TASK: Below is a listing to transcribe in full and exactly; keep the pictures out.

GIVEN MATERIAL:
● ● ● ●

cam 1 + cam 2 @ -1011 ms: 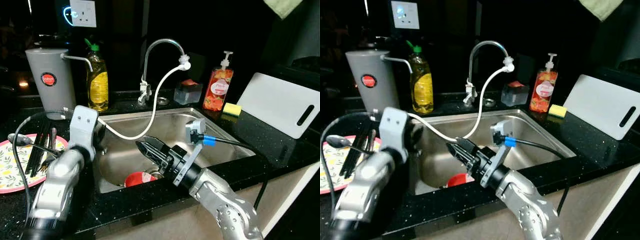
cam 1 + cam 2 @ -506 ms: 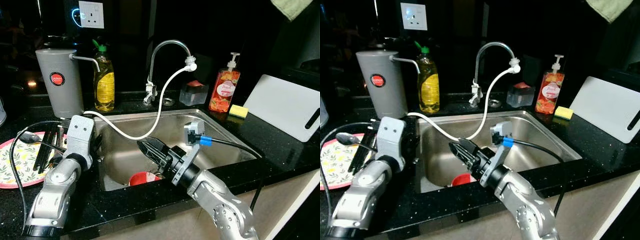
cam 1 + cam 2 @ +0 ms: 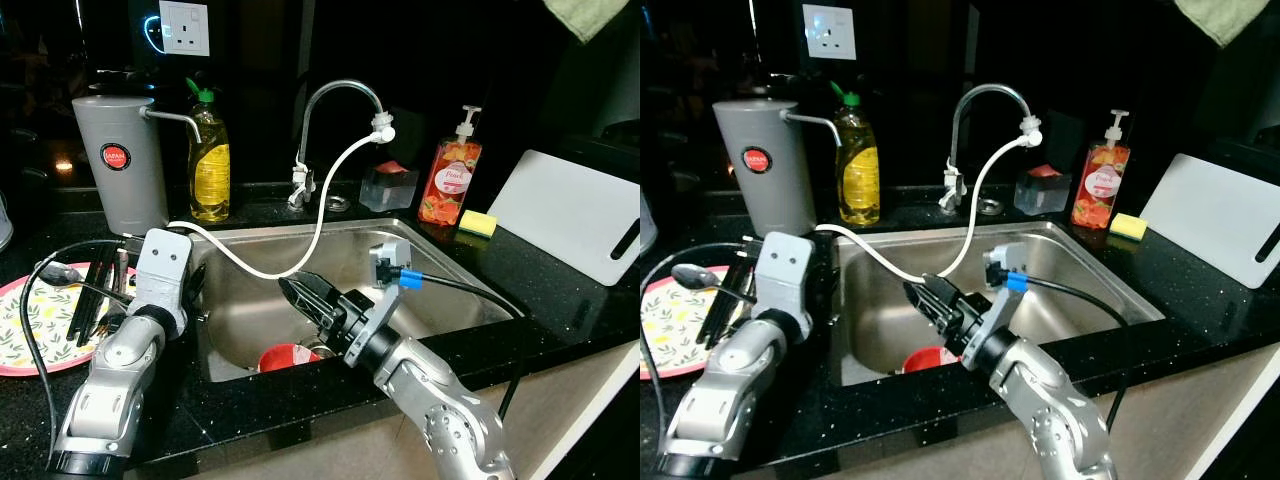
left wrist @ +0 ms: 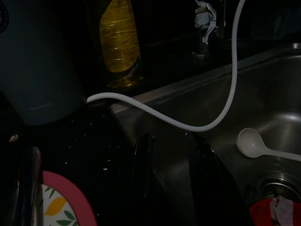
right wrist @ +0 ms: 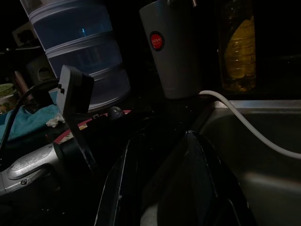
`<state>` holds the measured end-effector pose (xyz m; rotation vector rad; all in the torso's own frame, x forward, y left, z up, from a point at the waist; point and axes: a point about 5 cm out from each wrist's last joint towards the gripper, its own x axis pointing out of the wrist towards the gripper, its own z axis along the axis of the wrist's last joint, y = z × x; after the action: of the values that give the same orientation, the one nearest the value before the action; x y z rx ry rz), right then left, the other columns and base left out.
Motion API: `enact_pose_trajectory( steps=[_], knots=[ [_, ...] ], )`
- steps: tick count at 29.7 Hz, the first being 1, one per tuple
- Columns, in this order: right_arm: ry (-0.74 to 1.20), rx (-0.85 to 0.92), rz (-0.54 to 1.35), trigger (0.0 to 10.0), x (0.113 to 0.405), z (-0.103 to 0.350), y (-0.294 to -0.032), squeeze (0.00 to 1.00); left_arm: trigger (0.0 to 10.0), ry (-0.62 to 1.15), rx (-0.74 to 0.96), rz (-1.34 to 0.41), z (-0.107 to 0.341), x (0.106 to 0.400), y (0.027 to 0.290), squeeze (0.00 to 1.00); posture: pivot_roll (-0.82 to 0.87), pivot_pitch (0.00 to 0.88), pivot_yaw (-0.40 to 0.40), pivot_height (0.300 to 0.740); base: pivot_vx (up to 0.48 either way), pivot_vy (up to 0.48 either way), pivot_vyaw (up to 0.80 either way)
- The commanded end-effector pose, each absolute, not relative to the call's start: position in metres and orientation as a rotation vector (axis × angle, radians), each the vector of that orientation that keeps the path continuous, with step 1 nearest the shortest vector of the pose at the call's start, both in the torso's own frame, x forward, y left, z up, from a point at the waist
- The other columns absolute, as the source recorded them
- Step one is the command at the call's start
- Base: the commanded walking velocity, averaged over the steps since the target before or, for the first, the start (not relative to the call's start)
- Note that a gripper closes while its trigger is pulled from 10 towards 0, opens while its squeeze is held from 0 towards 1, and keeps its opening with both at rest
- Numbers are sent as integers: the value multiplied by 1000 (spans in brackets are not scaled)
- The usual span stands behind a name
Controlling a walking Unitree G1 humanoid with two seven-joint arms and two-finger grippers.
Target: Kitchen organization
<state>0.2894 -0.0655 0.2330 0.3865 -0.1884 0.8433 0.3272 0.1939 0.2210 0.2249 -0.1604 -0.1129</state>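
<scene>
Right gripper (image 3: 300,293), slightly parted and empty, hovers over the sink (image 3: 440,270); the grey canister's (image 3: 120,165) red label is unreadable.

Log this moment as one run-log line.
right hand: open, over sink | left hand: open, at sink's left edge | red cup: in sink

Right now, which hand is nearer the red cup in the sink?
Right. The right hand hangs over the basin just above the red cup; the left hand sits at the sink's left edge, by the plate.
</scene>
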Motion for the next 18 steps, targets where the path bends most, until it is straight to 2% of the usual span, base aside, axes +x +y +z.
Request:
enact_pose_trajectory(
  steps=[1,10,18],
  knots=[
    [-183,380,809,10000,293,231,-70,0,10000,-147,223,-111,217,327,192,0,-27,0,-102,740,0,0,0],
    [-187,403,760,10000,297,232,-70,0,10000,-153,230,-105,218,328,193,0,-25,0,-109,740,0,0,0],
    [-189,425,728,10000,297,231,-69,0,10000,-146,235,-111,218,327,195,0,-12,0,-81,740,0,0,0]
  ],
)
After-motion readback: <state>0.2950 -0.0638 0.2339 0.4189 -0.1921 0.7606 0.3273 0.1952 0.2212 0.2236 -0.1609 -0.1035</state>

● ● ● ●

ANSWER TO THE PROBLEM:
cam 1 + cam 2 @ -1011 ms: 
cam 1 + cam 2 @ -506 ms: 
cam 1 + cam 2 @ +0 ms: 
left wrist @ +0 ms: 
right wrist @ +0 ms: 
`<state>` holds the measured end-effector pose (xyz m; rotation vector rad; all in the torso's own frame, x forward, y left, z up, from a point at the waist; point and axes: a point about 5 cm out from each wrist's last joint towards the gripper, its own x axis pointing out of the wrist towards the gripper, its own z axis along the axis of the wrist's last joint, y = z × x; after the action: of the values that give the same orientation, the one nearest the value before the action; x y z rx ry rz), right then left, the other columns and base left out.
Motion API: `enact_pose_trajectory( steps=[_], knots=[ [_, ...] ], )`
- steps: tick count at 29.7 Hz, the first being 1, one per tuple
- Columns, in this order: right_arm: ry (-0.74 to 1.20), rx (-0.85 to 0.92), rz (-0.54 to 1.35), trigger (0.0 to 10.0), x (0.113 to 0.405), z (-0.103 to 0.350), y (-0.294 to -0.032), squeeze (0.00 to 1.00); left_arm: trigger (0.0 to 10.0), ry (-0.62 to 1.15), rx (-0.74 to 0.96), rz (-1.34 to 0.41), z (-0.107 to 0.341), x (0.106 to 0.400), y (0.027 to 0.290), squeeze (0.00 to 1.00); posture: pivot_roll (-0.82 to 0.87), pivot_pitch (0.00 to 0.88), pivot_yaw (-0.40 to 0.40), pivot_height (0.300 to 0.740); base: pivot_vx (up to 0.48 either way), pivot_vy (up to 0.48 either way), pivot_vyaw (up to 0.80 either way)
- The commanded end-effector pose, each absolute, not relative to the call's start: position in metres and orientation as a rotation vector (axis × angle, radians), each the vector of that orientation that keeps the path continuous, with step 1 nearest the shortest vector of the pose at the call's start, both in the torso's own frame, x forward, y left, z up, from a point at the waist
- The other columns absolute, as the source recorded them
- Step one is the command at the call's start
- Base: the commanded walking velocity, averaged over the steps since the target before or, for the first, the start (not relative to the call's start)
- Note that a gripper closes while its trigger is pulled from 10 towards 0, opens while its squeeze is held from 0 towards 1, and keeps its opening with both at rest
- Numbers are sent as integers: the value multiplied by 1000 (spans in brackets are not scaled)
- The usual span stands behind a name
Controlling a walking Unitree G1 humanoid with two seven-joint arms and two-finger grippers.
Target: Kitchen organization
<state>0.2894 -0.0655 0.2330 0.3865 -0.1884 0.8433 0.3272 0.1939 0.2210 0.2249 -0.1604 -0.1129</state>
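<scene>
Right gripper (image 3: 300,293), slightly parted and empty, hovers over the sink (image 3: 440,270); the grey canister's (image 3: 120,165) red label is unreadable.

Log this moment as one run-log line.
right hand: open, over sink | left hand: open, at sink's left edge | red cup: in sink

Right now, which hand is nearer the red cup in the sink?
Right. The right hand hangs over the basin just above the red cup; the left hand sits at the sink's left edge, by the plate.
</scene>
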Motion for the next 18 steps, targets where the path bends most, until it is straight to 2% of the usual span, base aside, axes +x +y +z.
Request:
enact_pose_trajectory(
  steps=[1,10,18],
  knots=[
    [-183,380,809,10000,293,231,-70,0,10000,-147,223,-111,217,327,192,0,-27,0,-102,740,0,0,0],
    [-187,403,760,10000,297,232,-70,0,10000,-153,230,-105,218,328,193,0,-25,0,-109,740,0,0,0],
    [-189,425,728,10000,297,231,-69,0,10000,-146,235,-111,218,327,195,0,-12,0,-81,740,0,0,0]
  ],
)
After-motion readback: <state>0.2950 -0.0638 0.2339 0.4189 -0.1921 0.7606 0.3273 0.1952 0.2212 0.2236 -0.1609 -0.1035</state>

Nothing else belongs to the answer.